Javac and backward compatibility

It's a nice start of the week to read this. As a Linux distro guy this makes me really happy as it's a first step in the right direction to fix some of the long standing problems for "source-first" developers. Java programs are full of references to libraries that have been cool and state of the art ~10 years ago but it's time to let them R.I.P. 
Dropped support for old targets in javac will hopefully have the nice side effect to reducing the private patched jars many projects has in their scms. (Please stop including activation.jar with your app!)
Not to mention that it will help moving to newer JVMs - yes, I'm looking for the moment noone will ask me to compile my projects to target 1.5 as it would be just impossible. The answer would be awesome - javac don't support it anymore!

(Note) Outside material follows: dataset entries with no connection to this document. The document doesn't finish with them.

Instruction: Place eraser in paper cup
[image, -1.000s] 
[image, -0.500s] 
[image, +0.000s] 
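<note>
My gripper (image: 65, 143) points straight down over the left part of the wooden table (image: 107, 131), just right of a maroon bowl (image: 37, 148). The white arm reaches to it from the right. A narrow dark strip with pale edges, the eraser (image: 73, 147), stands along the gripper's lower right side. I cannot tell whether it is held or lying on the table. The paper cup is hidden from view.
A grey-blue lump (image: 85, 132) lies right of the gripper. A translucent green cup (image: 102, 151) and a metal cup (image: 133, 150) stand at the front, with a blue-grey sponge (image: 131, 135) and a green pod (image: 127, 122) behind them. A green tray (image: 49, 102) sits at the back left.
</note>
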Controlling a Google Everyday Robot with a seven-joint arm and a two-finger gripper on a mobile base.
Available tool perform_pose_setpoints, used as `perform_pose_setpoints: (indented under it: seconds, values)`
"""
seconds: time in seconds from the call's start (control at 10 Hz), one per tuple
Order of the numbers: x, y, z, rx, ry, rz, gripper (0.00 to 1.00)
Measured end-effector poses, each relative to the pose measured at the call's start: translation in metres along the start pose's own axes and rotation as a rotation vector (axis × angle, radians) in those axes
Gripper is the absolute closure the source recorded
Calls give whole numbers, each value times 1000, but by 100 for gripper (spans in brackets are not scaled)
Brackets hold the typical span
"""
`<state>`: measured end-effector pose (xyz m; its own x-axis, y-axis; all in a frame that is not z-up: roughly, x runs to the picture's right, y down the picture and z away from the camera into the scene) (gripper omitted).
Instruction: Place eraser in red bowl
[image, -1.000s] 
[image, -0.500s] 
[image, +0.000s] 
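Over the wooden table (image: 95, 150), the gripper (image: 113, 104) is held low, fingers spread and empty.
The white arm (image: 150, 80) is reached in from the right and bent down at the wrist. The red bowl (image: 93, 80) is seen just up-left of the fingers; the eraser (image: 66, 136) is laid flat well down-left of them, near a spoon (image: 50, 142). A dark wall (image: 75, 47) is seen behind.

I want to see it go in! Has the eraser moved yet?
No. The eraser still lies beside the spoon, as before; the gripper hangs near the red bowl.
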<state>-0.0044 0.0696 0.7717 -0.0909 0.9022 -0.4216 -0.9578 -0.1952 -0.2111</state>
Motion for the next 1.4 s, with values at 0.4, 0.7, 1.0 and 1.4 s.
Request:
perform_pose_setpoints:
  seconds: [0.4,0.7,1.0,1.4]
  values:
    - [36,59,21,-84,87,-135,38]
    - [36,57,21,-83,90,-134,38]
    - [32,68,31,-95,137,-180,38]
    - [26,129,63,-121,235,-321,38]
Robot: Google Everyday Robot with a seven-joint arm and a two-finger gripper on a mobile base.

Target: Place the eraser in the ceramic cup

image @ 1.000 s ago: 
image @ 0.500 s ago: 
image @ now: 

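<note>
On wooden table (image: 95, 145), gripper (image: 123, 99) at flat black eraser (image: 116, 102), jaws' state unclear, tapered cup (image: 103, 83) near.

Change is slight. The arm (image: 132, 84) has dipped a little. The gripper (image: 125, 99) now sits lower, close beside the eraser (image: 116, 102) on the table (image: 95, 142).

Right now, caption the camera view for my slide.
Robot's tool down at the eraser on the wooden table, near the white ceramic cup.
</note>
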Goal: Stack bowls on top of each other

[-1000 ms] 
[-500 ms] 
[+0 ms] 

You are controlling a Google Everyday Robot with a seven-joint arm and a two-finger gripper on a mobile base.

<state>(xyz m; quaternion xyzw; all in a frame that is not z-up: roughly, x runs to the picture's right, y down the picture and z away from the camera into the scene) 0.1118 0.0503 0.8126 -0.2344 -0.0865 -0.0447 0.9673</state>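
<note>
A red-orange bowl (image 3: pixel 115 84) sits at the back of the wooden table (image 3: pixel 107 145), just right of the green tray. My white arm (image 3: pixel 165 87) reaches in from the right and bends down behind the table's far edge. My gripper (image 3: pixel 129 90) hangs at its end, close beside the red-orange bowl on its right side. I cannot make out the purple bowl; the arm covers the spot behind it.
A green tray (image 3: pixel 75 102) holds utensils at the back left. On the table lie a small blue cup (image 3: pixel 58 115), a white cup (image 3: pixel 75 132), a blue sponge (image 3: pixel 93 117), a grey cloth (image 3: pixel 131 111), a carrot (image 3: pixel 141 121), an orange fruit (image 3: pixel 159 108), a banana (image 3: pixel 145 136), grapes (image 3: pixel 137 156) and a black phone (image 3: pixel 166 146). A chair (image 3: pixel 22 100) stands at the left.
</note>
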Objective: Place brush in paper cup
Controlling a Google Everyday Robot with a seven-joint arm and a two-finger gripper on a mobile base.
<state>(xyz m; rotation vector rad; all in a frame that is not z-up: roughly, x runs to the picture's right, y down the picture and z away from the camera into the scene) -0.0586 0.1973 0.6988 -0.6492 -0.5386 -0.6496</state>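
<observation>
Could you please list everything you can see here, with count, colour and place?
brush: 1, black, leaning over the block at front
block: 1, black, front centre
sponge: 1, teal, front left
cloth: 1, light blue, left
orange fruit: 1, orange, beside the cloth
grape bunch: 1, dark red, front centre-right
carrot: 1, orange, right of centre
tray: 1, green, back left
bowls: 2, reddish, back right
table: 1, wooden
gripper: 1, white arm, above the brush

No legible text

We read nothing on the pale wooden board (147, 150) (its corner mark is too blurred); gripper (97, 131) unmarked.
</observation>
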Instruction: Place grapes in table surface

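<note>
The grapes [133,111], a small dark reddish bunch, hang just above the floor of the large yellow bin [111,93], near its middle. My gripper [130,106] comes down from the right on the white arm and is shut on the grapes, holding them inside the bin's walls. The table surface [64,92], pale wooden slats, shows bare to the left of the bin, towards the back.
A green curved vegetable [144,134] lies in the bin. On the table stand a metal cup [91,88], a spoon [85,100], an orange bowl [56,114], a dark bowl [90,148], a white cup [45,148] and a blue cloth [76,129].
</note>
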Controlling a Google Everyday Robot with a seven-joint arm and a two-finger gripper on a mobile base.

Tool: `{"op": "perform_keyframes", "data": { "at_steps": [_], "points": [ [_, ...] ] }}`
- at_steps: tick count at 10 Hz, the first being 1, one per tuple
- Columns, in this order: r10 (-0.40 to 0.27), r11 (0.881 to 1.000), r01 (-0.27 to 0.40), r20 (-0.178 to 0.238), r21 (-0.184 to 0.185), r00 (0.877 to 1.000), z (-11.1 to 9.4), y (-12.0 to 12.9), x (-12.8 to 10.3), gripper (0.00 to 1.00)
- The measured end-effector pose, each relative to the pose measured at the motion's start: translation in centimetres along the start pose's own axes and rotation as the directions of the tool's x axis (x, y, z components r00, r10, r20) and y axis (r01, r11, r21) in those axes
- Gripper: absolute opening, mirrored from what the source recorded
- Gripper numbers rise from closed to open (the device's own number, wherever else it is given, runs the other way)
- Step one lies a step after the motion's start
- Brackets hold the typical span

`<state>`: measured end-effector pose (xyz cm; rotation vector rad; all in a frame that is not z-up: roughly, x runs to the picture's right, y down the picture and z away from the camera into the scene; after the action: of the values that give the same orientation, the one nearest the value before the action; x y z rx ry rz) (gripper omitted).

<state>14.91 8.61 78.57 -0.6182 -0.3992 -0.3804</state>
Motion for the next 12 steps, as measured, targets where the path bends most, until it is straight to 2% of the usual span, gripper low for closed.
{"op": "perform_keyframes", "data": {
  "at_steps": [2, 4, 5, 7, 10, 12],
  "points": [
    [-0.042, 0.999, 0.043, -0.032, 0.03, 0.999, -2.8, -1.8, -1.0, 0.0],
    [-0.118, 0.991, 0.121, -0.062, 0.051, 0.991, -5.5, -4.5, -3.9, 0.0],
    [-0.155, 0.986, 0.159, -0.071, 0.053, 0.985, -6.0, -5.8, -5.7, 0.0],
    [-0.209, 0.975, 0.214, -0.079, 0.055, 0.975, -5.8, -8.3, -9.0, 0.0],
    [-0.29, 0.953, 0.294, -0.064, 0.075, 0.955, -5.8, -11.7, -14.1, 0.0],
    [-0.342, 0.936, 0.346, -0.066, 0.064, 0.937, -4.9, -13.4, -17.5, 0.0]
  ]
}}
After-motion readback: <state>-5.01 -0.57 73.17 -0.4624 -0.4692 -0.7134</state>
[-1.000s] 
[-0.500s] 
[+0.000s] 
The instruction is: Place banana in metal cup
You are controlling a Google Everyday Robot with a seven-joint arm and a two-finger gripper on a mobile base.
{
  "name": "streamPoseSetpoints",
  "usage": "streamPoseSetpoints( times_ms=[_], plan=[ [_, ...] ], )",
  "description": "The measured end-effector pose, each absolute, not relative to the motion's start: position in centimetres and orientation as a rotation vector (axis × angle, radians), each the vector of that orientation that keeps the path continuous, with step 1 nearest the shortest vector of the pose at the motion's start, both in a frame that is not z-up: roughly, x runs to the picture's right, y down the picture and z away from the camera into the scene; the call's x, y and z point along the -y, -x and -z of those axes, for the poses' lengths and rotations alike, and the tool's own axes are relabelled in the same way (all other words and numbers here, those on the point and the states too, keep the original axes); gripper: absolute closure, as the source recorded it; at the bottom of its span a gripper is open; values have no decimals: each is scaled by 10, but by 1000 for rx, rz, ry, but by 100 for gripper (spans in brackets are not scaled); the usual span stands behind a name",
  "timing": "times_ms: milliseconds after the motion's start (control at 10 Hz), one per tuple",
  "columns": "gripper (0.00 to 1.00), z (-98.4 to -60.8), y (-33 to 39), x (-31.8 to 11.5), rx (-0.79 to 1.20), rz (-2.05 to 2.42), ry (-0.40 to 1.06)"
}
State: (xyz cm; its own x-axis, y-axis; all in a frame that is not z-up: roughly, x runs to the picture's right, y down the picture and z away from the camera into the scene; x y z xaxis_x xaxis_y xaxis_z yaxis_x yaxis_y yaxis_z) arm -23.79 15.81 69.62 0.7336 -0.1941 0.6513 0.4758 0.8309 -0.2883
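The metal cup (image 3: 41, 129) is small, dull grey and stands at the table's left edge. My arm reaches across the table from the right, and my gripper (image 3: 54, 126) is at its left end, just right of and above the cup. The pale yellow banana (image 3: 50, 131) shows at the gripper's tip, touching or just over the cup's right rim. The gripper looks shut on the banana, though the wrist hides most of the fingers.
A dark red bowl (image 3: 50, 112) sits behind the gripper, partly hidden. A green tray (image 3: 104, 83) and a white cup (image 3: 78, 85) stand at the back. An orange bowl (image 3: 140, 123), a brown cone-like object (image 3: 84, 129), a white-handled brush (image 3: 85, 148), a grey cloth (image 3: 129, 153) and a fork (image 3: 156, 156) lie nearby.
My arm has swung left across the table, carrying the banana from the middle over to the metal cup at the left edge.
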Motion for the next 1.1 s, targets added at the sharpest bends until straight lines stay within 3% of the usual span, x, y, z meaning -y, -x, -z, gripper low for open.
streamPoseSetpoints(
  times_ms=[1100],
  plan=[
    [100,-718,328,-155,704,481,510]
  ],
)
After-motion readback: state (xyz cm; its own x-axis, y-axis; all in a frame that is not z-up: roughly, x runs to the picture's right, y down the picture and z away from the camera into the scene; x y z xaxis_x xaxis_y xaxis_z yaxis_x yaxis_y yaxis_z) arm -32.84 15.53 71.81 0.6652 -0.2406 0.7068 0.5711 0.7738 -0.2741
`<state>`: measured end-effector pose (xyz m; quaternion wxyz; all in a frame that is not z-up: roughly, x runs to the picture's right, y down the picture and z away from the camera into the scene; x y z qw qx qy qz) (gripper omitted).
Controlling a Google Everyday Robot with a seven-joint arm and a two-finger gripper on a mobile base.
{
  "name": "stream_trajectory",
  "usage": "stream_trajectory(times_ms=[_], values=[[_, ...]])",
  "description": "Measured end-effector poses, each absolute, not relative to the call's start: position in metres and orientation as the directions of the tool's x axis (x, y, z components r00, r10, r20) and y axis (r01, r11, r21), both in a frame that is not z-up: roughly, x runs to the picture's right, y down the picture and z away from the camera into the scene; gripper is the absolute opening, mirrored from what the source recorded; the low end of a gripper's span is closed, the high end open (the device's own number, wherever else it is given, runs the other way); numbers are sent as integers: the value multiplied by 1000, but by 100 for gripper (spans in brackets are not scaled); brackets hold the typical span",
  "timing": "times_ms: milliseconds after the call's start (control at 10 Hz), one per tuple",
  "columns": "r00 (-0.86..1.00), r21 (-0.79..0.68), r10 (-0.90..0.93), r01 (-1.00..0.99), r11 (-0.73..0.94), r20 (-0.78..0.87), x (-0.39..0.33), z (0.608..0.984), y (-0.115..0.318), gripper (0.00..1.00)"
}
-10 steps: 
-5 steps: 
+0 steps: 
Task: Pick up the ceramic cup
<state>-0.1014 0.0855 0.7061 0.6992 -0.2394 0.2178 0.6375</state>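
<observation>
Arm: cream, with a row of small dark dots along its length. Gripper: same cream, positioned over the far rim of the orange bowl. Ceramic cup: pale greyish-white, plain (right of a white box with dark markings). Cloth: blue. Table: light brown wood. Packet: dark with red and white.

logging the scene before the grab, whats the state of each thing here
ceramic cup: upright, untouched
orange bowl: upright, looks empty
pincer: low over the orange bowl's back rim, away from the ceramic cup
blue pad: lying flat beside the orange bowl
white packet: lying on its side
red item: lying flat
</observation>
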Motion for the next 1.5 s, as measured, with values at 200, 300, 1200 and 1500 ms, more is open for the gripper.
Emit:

Sometimes I even wish to see something like "one plus FIVE back" for the JVM itself - aka Java 9 stop loading bytecode from pre-1.4 times. This would lead  to huge cleanup in resources used by applications by making people look forward as now it's impossible to have a coherent support for even 2 application with the same set of libraries as each of them has stalled some dependency in the very distant past to the state it becomes impossible to collaborate. And NO, shipping private copies is not OK - search for the jakarta-httpclient CVEs which would not be fixed as it is EOLed and no further releases will happen(rightfully as it has been EOLed for years already!) but many applications expose their users by shipping a private copy most of the time not even knowing.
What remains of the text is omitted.